Goal of the exercise
Output the listing below verbatim, without images.
[Data shown Boundary: Start]
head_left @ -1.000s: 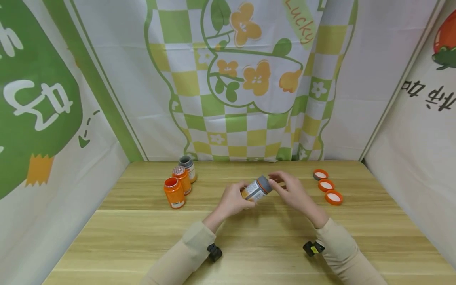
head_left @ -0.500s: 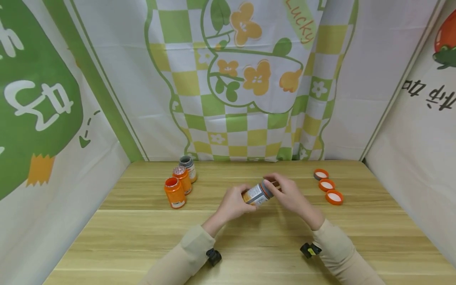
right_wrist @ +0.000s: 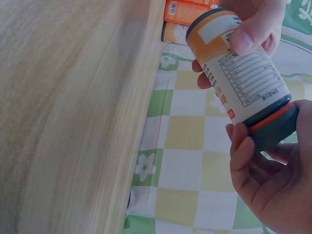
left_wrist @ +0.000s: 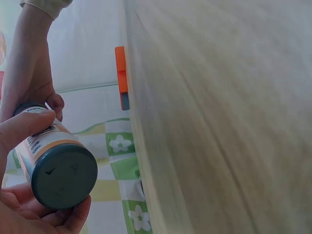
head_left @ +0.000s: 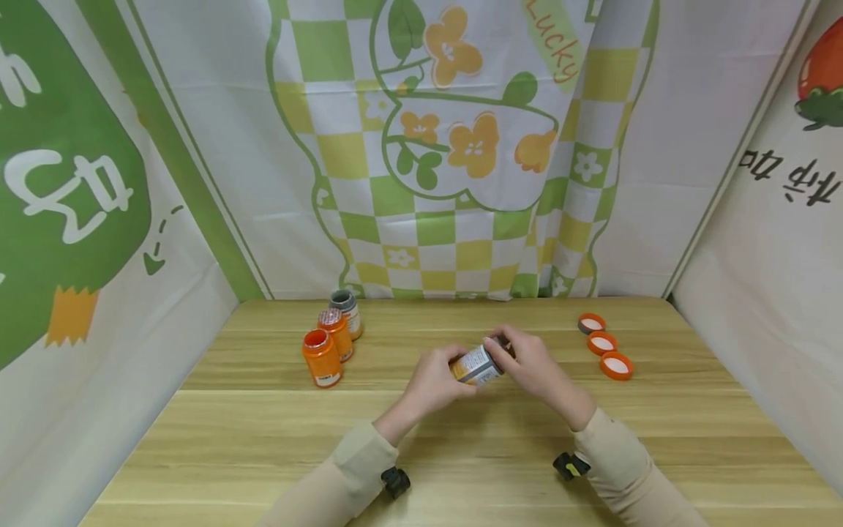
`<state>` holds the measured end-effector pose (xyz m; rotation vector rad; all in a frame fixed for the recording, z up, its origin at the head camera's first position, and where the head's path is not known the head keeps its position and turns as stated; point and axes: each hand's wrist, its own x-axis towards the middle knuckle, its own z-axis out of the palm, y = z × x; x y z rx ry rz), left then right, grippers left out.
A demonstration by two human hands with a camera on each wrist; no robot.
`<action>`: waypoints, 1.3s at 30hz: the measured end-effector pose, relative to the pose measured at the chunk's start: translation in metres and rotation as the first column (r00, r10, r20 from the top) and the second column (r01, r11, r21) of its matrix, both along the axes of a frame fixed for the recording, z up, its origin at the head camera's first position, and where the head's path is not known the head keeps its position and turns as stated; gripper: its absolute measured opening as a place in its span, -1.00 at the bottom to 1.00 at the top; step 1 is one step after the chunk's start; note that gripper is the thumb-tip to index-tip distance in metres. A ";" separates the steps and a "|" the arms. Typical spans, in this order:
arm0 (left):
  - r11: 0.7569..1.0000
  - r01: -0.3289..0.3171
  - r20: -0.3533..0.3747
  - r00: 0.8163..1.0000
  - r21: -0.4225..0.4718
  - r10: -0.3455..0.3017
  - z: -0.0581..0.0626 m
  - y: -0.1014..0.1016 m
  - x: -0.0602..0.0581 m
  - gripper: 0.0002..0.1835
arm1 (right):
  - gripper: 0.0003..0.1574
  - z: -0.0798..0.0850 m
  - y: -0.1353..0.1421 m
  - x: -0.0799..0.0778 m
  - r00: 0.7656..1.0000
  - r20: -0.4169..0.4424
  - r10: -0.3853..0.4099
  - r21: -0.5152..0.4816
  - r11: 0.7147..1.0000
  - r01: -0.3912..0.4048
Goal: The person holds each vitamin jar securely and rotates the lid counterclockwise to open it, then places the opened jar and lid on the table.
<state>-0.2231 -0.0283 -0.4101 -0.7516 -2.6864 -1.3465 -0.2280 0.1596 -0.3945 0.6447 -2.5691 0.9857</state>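
A grey bottle with a white and orange label [head_left: 477, 365] is held tilted above the table between both hands. My left hand [head_left: 435, 379] grips its body near the base; in the left wrist view the dark round base [left_wrist: 65, 176] faces the camera. My right hand [head_left: 536, 369] curls its fingers and thumb round the dark cap [right_wrist: 274, 127] at the other end. An orange band shows at the cap's edge in the right wrist view, and the cap is on the bottle's neck.
Left on the wooden table [head_left: 263, 454] stand an open orange bottle [head_left: 323, 360], a second orange bottle [head_left: 337, 335] with a foil-like top and an open grey bottle [head_left: 352, 319]. Three upturned caps [head_left: 602, 342] lie in a row on the right. Printed cloth [head_left: 435, 241] hangs behind.
My right hand has closed its fingers further round the cap, covering most of it in the head view. The bottle has dipped slightly. The other bottles and caps have stayed put.
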 end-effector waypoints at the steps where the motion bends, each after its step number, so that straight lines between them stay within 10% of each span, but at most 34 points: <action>1: 1.000 -0.004 0.001 1.000 -0.001 0.004 0.001 0.000 0.001 -0.50 | -0.60 0.000 0.000 0.000 1.000 -0.001 -0.006 0.007 1.000 0.006; 20: 0.998 -0.040 0.052 0.998 0.038 0.038 0.007 0.003 0.006 -0.40 | -0.81 0.001 0.001 0.004 0.955 -0.297 0.016 0.191 0.981 0.043; 39: 0.997 0.001 0.144 0.989 0.081 -0.013 0.011 0.003 0.003 -0.41 | -0.85 -0.001 0.007 0.004 0.938 -0.336 0.085 0.201 0.979 -0.016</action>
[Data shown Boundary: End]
Output
head_left @ -1.000s: 
head_left @ -0.500s: 
right_wrist @ +0.000s: 
left_wrist @ +0.000s: 
head_left @ +0.000s: 
`<state>` holds the measured end-effector pose (xyz m; rotation vector rad; all in a frame fixed for the recording, z up, its origin at the head camera's first position, and where the head's path is not known the head keeps its position and turns as stated; point and axes: each hand's wrist, its own x-axis towards the middle knuckle, its own z-axis out of the palm, y = z × x; x y z rx ry rz), left then right, grippers left out.
A demonstration by two human hands with a camera on each wrist; no robot.
`<action>`: waypoints, 1.3s at 30hz: the measured end-effector pose, relative to the pose measured at the chunk's start: translation in metres and rotation as the first column (r00, r10, r20 from the top) and the second column (r01, r11, r21) of its matrix, both along the axes of a frame fixed for the recording, z up, its origin at the head camera's first position, and where the head's path is not known the head keeps its position and turns as stated; gripper: its absolute measured opening as a place in its span, -1.00 at the bottom to 1.00 at the top; step 1 is one step after the chunk's start; note that gripper is the thumb-tip to index-tip distance in metres. A ";" separates the steps and a "|" the arms. Typical spans, in this order:
arm0 (left):
  - r11: 0.7569..1.0000
  - r01: -0.3289..0.3171
  - r20: -0.3533..0.3747
  - r00: 0.8163..1.0000
  - r21: -0.4225..0.4718
  - r10: -0.3455..0.3017
  - z: -0.0581..0.0626 m
  - y: -0.1014..0.1016 m
  - x: -0.0602..0.0581 m
  - gripper: 0.0002..0.1835
arm1 (right):
  - gripper: 0.0003..0.1574
  - z: -0.0798..0.0850 m
  - y: -0.1353..0.1421 m
  - x: -0.0799..0.0778 m
  - r00: 0.7656..1.0000
  - r20: -0.4169..0.4424
  - r10: -0.3853..0.4099
  - r21: -0.5152..0.4816
  - r11: 0.7147..1.0000
  - r01: -0.3912..0.4048
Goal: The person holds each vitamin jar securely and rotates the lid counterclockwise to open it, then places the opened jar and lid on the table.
<state>-0.2231 -0.0283 -0.4101 -0.7516 -2.6864 -1.3465 -0.2280 0.1596 -0.3945 0.6447 -2.5691 0.9857</state>
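A grey bottle with a white and orange label [head_left: 477, 365] is held tilted above the table between both hands. My left hand [head_left: 435, 379] grips its body near the base; in the left wrist view the dark round base [left_wrist: 65, 176] faces the camera. My right hand [head_left: 536, 369] curls its fingers and thumb round the dark cap [right_wrist: 274, 127] at the other end. An orange band shows at the cap's edge in the right wrist view, and the cap is on the bottle's neck.
Left on the wooden table [head_left: 263, 454] stand an open orange bottle [head_left: 323, 360], a second orange bottle [head_left: 337, 335] with a foil-like top and an open grey bottle [head_left: 352, 319]. Three upturned caps [head_left: 602, 342] lie in a row on the right. Printed cloth [head_left: 435, 241] hangs behind.
My right hand has closed its fingers further round the cap, covering most of it in the head view. The bottle has dipped slightly. The other bottles and caps have stayed put.
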 end-effector waypoints at the steps where the motion bends, each after its step number, so that straight lines between them stay within 10% of each span, but at most 34 points: <action>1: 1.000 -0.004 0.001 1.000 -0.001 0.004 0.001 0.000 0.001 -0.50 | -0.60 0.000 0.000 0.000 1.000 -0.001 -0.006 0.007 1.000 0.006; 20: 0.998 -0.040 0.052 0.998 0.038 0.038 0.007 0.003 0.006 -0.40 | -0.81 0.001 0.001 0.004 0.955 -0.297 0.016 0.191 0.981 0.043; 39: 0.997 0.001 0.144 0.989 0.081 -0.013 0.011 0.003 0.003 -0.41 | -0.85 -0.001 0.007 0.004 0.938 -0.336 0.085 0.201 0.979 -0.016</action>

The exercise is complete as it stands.